«I quotidiani locali sono un aiuto contro le mafie»

Rimini

 

ROMA. Continuano le adesioni alla campagna nazionale di comunicazione Meno giornali. Meno liberi. Rosy Bindi, presidente della Commissione parlamentare antimafia, ha risposto sui temi che riguardano la vita e il futuro delle aziende editoriali cooperative e non profit in grave pericolo per l’assenza di qualsiasi riferimento finanziario nel 2015 e la scarsissima consistenza del fondo per l’editoria anche nel 2014, dopo il taglio retroattivo subìto nel 2013.

Il presidente della Repubblica Sergio Mattarella, nel suo discorso d’insediamento, fra altri argomenti ha ricordato che la Costituzione garantisce la libertà, l’autonomia e il pluralismo dell’informazione... sono parole chiare, il Governo Renzi non dovrebbe ignorarle...

«Il presidente ha espresso con parole limpide la salvaguardia del pluralismo essenziale per la democrazia. L’informazione è il sale della democrazia, un indicatore del grado di libertà e vitalità culturale e civile di un Paese, non si può dimenticare».

Sui territori l’informazione svolge un ruolo di controllo attento alle questioni che riguardano le grandi organizzazioni criminali, le mafie, che si presentano in forme diverse dal passato, ma non meno aggressive sul versante dell’inquinamento della vita civile.

«I giornali d’opinione svolgono un ruolo decisivo anche se a tratti ambivalente. Nelle inchieste che stiamo svolgendo come Commissione parlamentare antimafia misuriamo ogni giorno l’importanza per le comunità e l’opinione pubblica nazionale delle notizie sui fatti di corruzione e gli atti mafiosi resi noti dai mezzi d’informazione sia sul versante di eventi accaduti, sia registrando le informazioni delle attività inquirenti e giudiziarie. Le mafie non amano la pubblicità e in genere non sopportano i giornalisti che fanno nomi, indagano sui loro affari, denunciano intimidazioni e omertà, fanno luce sulle collusioni con il mondo delle professioni, dei cosiddetti colletti bianchi, con l’economia e la politica. Ci sono giornalisti che hanno perso la vita perché avevano scoperto, a volte prima della magistratura, le trame mafiose e tanti sono i giornalisti che hanno subìto gravi minacce e avvertimenti tanto che alcuni di loro sono sottoposti a tutela con scorte. Perché le intimidazioni sono state rivolte al lavoro giornalistico d’inchiesta e denuncia. Penso, nel caso delle infiltrazioni mafiose nel Nord, agli articoli della stampa locale come nel caso del comune di Sedriano, primo Comune sciolto per mafia nella regione Lombardia, alla presenza della ‘ndrangheta in alcuni dei comuni dell’Emilia-Romagna, agli intrecci fra eversione nera e criminalità come nell’inchiesta su Mafia capitale. Questo lavoro dei giornalisti nazionali e locali, di grandi ma spesso piccoli editori, è stato ed è prezioso per l’intera comunità. Ci sono però stati anche casi, purtroppo, di informazione scadente addirittura compiacente che ha reso un servizio alle cosche, alla deformazione della verità minimizzando i fatti, attenuando la percezione dei pericoli e rendere possibile una sorta di consenso alle impunità dei mafiosi. Il giornalismo d’inchiesta, quello più libero, deve liberarsi di queste insidie che sminuiscono la grande importanza del lavoro giornalistico al servizio dell’opinione pubblica. La realtà delle infiltrazioni mafiose nel nord è stata anticipata da articoli».

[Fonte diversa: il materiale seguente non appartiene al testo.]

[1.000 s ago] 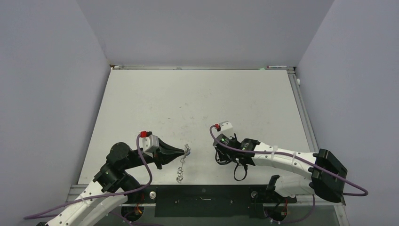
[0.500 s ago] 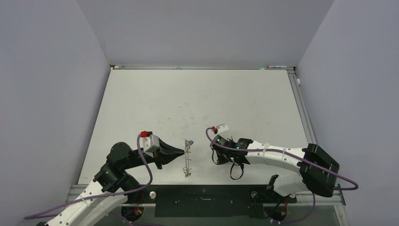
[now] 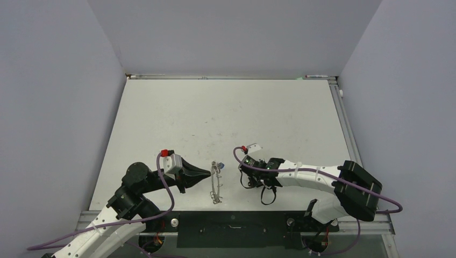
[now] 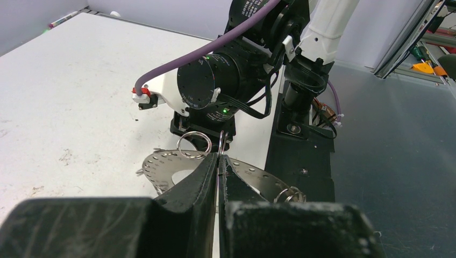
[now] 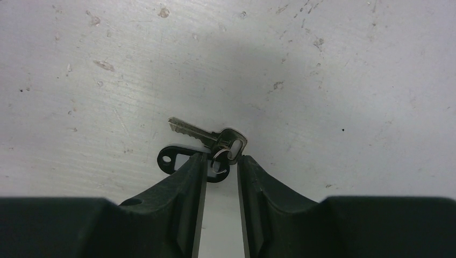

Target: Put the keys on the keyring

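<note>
The keyring (image 3: pixel 216 184) is a flat grey metal disc with holes and small wire loops along its rim. It stands on edge in the top view. My left gripper (image 3: pixel 208 173) is shut on its rim, as the left wrist view (image 4: pixel 218 159) shows, with the disc (image 4: pixel 161 167) spread to both sides of the jaws. A small blue piece (image 3: pixel 219 164) sits at the ring's top end. My right gripper (image 5: pixel 221 161) points down at the table, open, its fingertips astride a small silver loop (image 5: pixel 219 158). That loop joins a black tag (image 5: pixel 175 159) and a silver key (image 5: pixel 199 131).
The right arm's wrist (image 4: pixel 207 80) hangs just behind the keyring, a short gap to its right in the top view (image 3: pixel 253 166). A black base strip (image 3: pixel 231 221) runs along the table's near edge. Grey walls enclose the white table (image 3: pixel 226 118).
The keyring swung from a slanted hang to standing straight on edge at the left jaws. The right arm moved left toward it and lowered its gripper over the black-tag key.
</note>
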Robot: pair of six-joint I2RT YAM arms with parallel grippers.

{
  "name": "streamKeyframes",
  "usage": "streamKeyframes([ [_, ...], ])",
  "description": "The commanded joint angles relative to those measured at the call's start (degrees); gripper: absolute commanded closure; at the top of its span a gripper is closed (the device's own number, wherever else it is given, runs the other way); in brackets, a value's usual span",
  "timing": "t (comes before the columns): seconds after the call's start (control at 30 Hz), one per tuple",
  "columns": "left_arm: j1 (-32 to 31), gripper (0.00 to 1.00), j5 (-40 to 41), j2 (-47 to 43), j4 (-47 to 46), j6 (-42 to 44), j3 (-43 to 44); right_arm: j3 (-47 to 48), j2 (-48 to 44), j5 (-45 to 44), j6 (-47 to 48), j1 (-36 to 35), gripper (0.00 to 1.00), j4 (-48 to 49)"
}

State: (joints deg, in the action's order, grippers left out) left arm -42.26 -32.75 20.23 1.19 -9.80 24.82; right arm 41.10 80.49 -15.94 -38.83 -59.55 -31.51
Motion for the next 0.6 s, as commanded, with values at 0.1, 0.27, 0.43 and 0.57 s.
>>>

L’editoria cooperativa e non profit ha una funzione sociale indiscussa, perché è più vicina ai territori locali, alle persone...

«Sì, sono convinta che questo tipo di editoria è meno condizionabile da interessi illegali e può infatti promuovere con maggiore convinzione e forza la sensibilizzazione delle cittadinanze alla lotta alle mafie ampliando un fronte largo, popolare, partecipato. Non si può delegare questo compito alle sole forze di polizia, alla magistratura. Le testate quotidiane e periodiche hanno dimostrato di sapere sviluppare una cultura diffusa di sensibilità ai valori civici e civili nel rispetto dei valori della Costituzione che sono il primo vero argine all’illegalità e al disprezzo della vita comunitaria».